## Data block
======
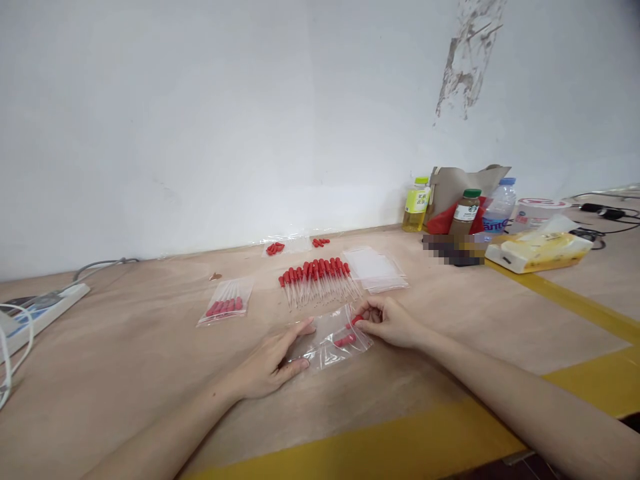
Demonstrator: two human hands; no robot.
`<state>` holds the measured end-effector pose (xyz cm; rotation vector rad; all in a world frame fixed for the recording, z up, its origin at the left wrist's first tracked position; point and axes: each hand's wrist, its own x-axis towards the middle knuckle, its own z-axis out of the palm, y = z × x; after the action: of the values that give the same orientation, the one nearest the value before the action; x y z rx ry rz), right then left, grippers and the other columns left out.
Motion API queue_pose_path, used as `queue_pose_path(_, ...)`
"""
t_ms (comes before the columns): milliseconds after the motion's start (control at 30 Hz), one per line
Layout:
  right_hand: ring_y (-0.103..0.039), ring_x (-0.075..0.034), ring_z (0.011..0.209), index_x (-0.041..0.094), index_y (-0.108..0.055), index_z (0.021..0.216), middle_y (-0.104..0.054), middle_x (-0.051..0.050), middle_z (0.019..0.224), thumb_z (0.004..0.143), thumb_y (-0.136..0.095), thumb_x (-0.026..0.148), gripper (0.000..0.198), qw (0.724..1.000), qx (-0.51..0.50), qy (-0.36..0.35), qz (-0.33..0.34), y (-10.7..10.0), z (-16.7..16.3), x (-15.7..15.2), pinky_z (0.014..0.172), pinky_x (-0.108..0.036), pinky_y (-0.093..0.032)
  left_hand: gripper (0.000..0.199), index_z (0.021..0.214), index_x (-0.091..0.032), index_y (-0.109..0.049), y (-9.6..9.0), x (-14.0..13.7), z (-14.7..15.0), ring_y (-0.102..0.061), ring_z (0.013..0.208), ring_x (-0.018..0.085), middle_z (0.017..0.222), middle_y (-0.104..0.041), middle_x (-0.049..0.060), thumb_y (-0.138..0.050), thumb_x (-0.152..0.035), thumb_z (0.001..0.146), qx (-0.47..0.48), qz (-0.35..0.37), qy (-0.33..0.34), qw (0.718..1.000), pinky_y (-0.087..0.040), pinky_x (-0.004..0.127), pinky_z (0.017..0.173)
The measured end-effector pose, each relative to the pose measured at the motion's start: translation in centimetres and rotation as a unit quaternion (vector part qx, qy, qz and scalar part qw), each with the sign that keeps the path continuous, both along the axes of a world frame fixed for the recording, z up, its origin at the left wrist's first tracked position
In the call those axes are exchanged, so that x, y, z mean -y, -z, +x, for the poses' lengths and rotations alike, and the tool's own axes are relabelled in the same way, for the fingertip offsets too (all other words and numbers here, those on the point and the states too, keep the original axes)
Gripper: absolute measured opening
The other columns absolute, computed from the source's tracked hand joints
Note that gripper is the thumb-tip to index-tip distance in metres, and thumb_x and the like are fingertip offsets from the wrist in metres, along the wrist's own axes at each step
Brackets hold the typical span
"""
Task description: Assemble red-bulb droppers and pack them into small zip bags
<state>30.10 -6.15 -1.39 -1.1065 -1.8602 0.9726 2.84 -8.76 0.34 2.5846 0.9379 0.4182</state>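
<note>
A clear zip bag (320, 350) lies flat on the table in front of me, with a red rubber bulb (345, 341) showing inside. On the bag's left side rests my left hand (275, 353), thumb and fingers spread apart. My right hand (385, 321) pinches a red-bulbed dropper (357, 320) at the bag's right end; its thin stem is hard to see through the plastic. Just beyond, a row of red-bulbed droppers (316, 273) lies with the pale tips toward me. A filled bag of droppers (226, 303) is off to the left.
Flat clear bags (377, 269) are stacked right of the row. Loose red bulbs (275, 249) lie near the wall. Bottles (467, 212), a tissue pack (540, 250) and a paper bag (453, 183) stand back right. A power strip (50, 310) with cables sits at left.
</note>
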Motion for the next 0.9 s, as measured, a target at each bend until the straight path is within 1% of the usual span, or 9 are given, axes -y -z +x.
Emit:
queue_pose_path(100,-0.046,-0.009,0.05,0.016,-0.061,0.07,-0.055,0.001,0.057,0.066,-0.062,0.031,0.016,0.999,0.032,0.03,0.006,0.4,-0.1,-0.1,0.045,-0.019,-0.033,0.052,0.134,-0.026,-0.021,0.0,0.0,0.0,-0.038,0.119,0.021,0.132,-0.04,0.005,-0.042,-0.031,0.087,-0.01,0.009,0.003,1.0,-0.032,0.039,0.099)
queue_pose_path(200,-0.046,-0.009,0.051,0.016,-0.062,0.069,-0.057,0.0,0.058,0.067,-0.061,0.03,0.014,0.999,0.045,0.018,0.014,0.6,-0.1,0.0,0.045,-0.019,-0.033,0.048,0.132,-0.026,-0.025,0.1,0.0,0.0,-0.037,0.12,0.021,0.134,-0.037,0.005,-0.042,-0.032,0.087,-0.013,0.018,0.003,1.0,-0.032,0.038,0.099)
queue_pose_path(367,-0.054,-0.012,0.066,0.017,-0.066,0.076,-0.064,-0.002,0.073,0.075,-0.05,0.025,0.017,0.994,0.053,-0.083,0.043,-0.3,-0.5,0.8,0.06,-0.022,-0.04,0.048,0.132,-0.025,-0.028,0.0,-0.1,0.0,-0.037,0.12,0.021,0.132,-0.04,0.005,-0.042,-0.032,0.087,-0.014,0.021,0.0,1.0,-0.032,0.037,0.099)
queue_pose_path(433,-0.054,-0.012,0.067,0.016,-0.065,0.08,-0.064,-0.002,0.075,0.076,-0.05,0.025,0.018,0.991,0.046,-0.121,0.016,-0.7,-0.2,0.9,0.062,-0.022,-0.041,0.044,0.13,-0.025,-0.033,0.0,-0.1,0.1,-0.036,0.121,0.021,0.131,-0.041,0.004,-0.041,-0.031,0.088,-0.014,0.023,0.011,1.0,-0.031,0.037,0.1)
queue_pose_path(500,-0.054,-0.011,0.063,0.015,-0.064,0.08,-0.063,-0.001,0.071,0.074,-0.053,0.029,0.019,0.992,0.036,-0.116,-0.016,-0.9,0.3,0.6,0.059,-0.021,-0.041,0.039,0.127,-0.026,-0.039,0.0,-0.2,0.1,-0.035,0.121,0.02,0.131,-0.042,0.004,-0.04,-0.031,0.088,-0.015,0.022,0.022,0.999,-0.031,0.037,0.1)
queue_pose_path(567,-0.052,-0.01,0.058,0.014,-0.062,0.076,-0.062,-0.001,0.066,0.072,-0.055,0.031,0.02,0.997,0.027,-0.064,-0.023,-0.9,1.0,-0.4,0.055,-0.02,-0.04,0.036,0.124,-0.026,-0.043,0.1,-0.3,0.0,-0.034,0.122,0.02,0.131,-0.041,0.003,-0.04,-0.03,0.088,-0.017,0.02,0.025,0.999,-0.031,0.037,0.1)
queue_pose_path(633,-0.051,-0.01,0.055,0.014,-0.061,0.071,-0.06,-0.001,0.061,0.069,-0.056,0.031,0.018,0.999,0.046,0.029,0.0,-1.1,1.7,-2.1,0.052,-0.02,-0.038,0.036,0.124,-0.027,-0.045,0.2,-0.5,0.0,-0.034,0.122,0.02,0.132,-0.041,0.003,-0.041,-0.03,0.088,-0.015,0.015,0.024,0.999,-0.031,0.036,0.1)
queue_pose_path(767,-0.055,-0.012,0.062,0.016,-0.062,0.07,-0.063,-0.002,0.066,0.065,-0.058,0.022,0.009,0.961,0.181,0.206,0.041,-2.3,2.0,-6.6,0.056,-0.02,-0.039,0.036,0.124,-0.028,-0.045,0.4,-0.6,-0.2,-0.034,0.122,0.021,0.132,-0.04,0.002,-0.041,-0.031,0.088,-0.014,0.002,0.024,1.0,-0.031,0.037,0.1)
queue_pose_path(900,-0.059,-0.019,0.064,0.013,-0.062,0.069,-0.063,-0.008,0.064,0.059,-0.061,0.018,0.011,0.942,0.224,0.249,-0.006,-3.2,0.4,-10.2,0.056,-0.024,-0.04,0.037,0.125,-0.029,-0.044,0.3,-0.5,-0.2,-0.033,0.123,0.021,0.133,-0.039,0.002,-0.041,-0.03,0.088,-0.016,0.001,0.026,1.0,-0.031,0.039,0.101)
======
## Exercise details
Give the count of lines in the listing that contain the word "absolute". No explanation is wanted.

## Answer below
2